• WORK TASK: Could you print out every entry, character for character?

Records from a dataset
--------

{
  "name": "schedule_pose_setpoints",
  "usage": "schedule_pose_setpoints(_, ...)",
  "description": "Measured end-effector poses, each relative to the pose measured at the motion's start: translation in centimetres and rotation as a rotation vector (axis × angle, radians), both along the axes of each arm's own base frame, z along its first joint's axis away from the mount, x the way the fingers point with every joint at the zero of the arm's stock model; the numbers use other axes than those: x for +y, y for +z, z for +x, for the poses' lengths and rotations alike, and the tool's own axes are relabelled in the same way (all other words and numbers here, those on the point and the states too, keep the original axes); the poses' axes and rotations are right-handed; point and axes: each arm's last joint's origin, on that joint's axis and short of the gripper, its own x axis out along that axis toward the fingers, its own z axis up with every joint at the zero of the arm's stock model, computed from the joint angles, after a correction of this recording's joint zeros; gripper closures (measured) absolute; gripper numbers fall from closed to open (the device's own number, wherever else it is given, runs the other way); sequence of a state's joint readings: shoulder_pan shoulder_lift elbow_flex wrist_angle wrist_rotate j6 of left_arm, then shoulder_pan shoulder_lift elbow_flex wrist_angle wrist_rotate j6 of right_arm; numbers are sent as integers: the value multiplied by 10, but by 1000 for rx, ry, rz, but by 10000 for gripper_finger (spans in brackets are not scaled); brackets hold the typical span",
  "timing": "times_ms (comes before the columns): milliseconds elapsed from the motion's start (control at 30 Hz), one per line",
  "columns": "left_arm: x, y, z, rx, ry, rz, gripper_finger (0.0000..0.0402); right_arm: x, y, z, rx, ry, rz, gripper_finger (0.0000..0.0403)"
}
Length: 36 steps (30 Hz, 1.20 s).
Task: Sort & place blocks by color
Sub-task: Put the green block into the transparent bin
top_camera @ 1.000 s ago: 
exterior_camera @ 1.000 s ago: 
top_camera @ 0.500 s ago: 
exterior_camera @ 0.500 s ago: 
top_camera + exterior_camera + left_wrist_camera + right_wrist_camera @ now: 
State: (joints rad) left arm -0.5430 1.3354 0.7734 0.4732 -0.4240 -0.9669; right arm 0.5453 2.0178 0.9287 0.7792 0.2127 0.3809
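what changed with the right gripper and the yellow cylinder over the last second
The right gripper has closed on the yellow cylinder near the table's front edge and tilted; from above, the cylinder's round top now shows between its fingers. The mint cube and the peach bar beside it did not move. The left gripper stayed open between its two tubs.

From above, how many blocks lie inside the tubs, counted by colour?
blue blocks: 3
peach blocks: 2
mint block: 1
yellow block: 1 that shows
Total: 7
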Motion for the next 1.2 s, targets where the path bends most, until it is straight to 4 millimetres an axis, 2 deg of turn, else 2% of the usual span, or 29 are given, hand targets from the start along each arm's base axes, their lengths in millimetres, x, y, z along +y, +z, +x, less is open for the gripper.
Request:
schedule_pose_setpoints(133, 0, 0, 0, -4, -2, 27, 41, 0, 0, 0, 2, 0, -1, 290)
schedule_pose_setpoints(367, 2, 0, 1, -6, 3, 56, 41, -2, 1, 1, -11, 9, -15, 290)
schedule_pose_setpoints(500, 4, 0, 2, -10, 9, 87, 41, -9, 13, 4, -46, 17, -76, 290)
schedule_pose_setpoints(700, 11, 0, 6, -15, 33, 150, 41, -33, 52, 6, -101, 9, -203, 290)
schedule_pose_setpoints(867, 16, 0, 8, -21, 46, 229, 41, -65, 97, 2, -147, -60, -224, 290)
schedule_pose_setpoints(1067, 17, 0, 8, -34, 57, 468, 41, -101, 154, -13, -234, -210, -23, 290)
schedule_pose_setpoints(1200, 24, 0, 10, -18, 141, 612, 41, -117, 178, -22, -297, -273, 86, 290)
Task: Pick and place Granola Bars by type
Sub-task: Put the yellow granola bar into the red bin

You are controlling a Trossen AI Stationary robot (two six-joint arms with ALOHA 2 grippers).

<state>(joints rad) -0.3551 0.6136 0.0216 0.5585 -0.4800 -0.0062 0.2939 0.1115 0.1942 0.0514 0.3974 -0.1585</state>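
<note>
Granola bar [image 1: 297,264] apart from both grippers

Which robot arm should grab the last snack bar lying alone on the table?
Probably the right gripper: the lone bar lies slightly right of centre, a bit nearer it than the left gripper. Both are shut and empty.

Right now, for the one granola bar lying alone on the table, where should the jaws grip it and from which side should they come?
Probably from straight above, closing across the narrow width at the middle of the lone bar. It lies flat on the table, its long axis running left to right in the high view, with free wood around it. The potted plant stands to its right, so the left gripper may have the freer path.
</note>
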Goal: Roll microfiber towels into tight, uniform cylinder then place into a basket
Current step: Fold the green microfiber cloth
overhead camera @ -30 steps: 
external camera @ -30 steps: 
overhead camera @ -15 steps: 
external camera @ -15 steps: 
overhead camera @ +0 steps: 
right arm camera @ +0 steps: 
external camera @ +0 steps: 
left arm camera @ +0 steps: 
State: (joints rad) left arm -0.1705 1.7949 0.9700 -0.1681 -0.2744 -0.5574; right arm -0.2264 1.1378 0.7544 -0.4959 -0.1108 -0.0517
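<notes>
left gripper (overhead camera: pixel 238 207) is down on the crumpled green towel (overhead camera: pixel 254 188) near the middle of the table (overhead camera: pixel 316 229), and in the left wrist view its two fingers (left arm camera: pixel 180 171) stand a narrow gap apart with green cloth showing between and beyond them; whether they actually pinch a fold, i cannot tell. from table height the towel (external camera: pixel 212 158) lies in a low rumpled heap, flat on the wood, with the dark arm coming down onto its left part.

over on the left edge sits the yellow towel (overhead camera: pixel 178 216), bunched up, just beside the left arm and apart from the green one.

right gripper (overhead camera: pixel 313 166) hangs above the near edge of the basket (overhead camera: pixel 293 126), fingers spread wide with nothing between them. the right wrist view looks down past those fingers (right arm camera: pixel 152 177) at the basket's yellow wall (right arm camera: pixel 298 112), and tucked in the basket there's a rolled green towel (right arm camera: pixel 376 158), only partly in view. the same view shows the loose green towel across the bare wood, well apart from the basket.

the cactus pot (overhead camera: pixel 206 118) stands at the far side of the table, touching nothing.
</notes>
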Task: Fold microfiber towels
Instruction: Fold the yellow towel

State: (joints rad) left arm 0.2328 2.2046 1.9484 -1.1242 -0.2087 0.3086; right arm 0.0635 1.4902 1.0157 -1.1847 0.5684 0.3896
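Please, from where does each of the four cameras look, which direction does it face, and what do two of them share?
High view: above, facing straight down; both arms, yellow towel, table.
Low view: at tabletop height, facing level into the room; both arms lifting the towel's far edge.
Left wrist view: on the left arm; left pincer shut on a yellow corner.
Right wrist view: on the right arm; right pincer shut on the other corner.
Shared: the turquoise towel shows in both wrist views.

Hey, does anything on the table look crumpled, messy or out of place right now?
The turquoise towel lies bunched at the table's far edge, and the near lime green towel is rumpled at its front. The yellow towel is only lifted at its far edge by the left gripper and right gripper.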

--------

• EXERCISE RESPONSE:
{
  "name": "schedule_pose_setpoints",
  "usage": "schedule_pose_setpoints(_, ...)",
  "description": "Measured end-effector poses, each relative to the pose measured at the motion's start: translation in centimetres and rotation as a rotation vector (axis × angle, radians), both along the axes of each arm's own base frame, z along its first joint's axis away from the mount, x the way the fingers point with every joint at the zero of the arm's stock model; the numbers use other axes than those: x for +y, y for +z, z for +x, for the poses' lengths and rotations alike, and the tool's own axes are relabelled in the same way (all other words and numbers here, those on the point and the states too, keep the original axes); the poses' axes and rotations are right-handed; point and axes: each arm's last joint's origin, on that joint's axis and short of the gripper, its own x axis out along that axis toward the fingers, its own z axis up with every joint at the zero of the arm's stock model, computed from the joint angles, after a correction of this recording's joint zeros; gripper closures (measured) absolute; gripper numbers fall from closed to open (the device's own number, wherever else it is given, runs the other way); sequence of a state's joint readings: shoulder_pan shoulder_lift elbow_flex wrist_angle wrist_rotate j6 of left_arm, then shoulder_pan shoulder_lift elbow_flex wrist_angle wrist_rotate j6 of right_arm; numbers are sent as integers: the value multiplied by 10, but by 1000 for rx, ry, rz, but by 10000 for gripper_finger (spans in brackets are not scaled); brackets hold the typical span",
  "timing": "times_ms (comes before the columns): milliseconds elapsed from the motion's start (control at 30 Hz), one per line",
  "columns": "left_arm: x, y, z, rx, ry, rz, gripper_finger (0.0000..0.0402); right_arm: x, y, z, rx, ry, rz, gripper_finger (0.0000..0.0403)"
}
Length: 36 steps (30 Hz, 1.20 s).
Task: Sort & place blocks by color
Sub-task: Put the green block into the transparent bin
top_camera @ 1.000 s ago: 
exterior_camera @ 1.000 s ago: 
top_camera @ 0.500 s ago: 
exterior_camera @ 0.500 s ago: 
top_camera + exterior_camera + left_wrist_camera + right_wrist_camera @ now: 
State: (joints rad) left arm -0.5430 1.3354 0.7734 0.4732 -0.4240 -0.9669; right arm 0.5453 2.0178 0.9287 0.7792 0.2127 0.3809
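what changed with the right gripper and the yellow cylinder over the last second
The right gripper has closed on the yellow cylinder near the table's front edge and tilted; from above, the cylinder's round top now shows between its fingers. The mint cube and the peach bar beside it did not move. The left gripper stayed open between its two tubs.

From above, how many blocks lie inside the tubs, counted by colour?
blue blocks: 3
peach blocks: 2
mint block: 1
yellow block: 1 that shows
Total: 7
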Motion for the next 1.2 s, targets where the path bends most, until it is straight to 4 millimetres an axis, 2 deg of turn, else 2% of the usual span, or 29 are given, hand targets from the start along each arm's base axes, their lengths in millimetres, x, y, z along +y, +z, +x, less is open for the gripper.
Request:
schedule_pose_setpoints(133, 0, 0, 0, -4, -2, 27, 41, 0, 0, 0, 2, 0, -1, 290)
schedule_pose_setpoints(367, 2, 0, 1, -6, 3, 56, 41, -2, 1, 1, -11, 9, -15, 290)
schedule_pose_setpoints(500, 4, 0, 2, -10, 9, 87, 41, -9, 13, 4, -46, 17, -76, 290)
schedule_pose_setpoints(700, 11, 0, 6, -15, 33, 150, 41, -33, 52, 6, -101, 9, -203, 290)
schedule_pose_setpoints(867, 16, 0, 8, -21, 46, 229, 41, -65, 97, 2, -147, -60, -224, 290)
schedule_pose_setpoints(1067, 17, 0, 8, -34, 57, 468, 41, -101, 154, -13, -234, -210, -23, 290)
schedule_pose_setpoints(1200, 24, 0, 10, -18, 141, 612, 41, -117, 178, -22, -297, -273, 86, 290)
Task: Pick and place Granola Bars by type
Sub-task: Put the yellow granola bar into the red bin

You are controlling a Trossen AI Stationary robot (two six-joint arms with ALOHA 2 grippers).

<state>(joints rad) -0.3551 0.6136 0.0216 0.5585 -0.4800 -0.0062 0.2939 0.1115 0.1942 0.0514 0.3974 -0.1585</state>
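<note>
Granola bar [image 1: 297,264] apart from both grippers

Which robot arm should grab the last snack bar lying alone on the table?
Probably the right gripper: the lone bar lies slightly right of centre, a bit nearer it than the left gripper. Both are shut and empty.

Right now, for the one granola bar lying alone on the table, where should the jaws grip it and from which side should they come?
Probably from straight above, closing across the narrow width at the middle of the lone bar. It lies flat on the table, its long axis running left to right in the high view, with free wood around it. The potted plant stands to its right, so the left gripper may have the freer path.
</note>
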Goal: Roll microfiber towels into tight, uniform cylinder then place into a basket
Current step: Fold the green microfiber cloth
overhead camera @ -30 steps: 
external camera @ -30 steps: 
overhead camera @ -15 steps: 
external camera @ -15 steps: 
overhead camera @ +0 steps: 
right arm camera @ +0 steps: 
external camera @ +0 steps: 
left arm camera @ +0 steps: 
State: (joints rad) left arm -0.1705 1.7949 0.9700 -0.1681 -0.2744 -0.5574; right arm -0.2264 1.1378 0.7544 -0.4959 -0.1108 -0.0517
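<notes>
left gripper (overhead camera: pixel 238 207) is down on the crumpled green towel (overhead camera: pixel 254 188) near the middle of the table (overhead camera: pixel 316 229), and in the left wrist view its two fingers (left arm camera: pixel 180 171) stand a narrow gap apart with green cloth showing between and beyond them; whether they actually pinch a fold, i cannot tell. from table height the towel (external camera: pixel 212 158) lies in a low rumpled heap, flat on the wood, with the dark arm coming down onto its left part.

over on the left edge sits the yellow towel (overhead camera: pixel 178 216), bunched up, just beside the left arm and apart from the green one.

right gripper (overhead camera: pixel 313 166) hangs above the near edge of the basket (overhead camera: pixel 293 126), fingers spread wide with nothing between them. the right wrist view looks down past those fingers (right arm camera: pixel 152 177) at the basket's yellow wall (right arm camera: pixel 298 112), and tucked in the basket there's a rolled green towel (right arm camera: pixel 376 158), only partly in view. the same view shows the loose green towel across the bare wood, well apart from the basket.

the cactus pot (overhead camera: pixel 206 118) stands at the far side of the table, touching nothing.
</notes>
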Task: Fold microfiber towels
Instruction: Fold the yellow towel

State: (joints rad) left arm 0.2328 2.2046 1.9484 -1.1242 -0.2087 0.3086; right arm 0.0635 1.4902 1.0157 -1.1847 0.5684 0.3896
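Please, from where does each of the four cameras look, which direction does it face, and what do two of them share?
High view: above, facing straight down; both arms, yellow towel, table.
Low view: at tabletop height, facing level into the room; both arms lifting the towel's far edge.
Left wrist view: on the left arm; left pincer shut on a yellow corner.
Right wrist view: on the right arm; right pincer shut on the other corner.
Shared: the turquoise towel shows in both wrist views.

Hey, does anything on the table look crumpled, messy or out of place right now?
The turquoise towel lies bunched at the table's far edge, and the near lime green towel is rumpled at its front. The yellow towel is only lifted at its far edge by the left gripper and right gripper.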

This completes the response.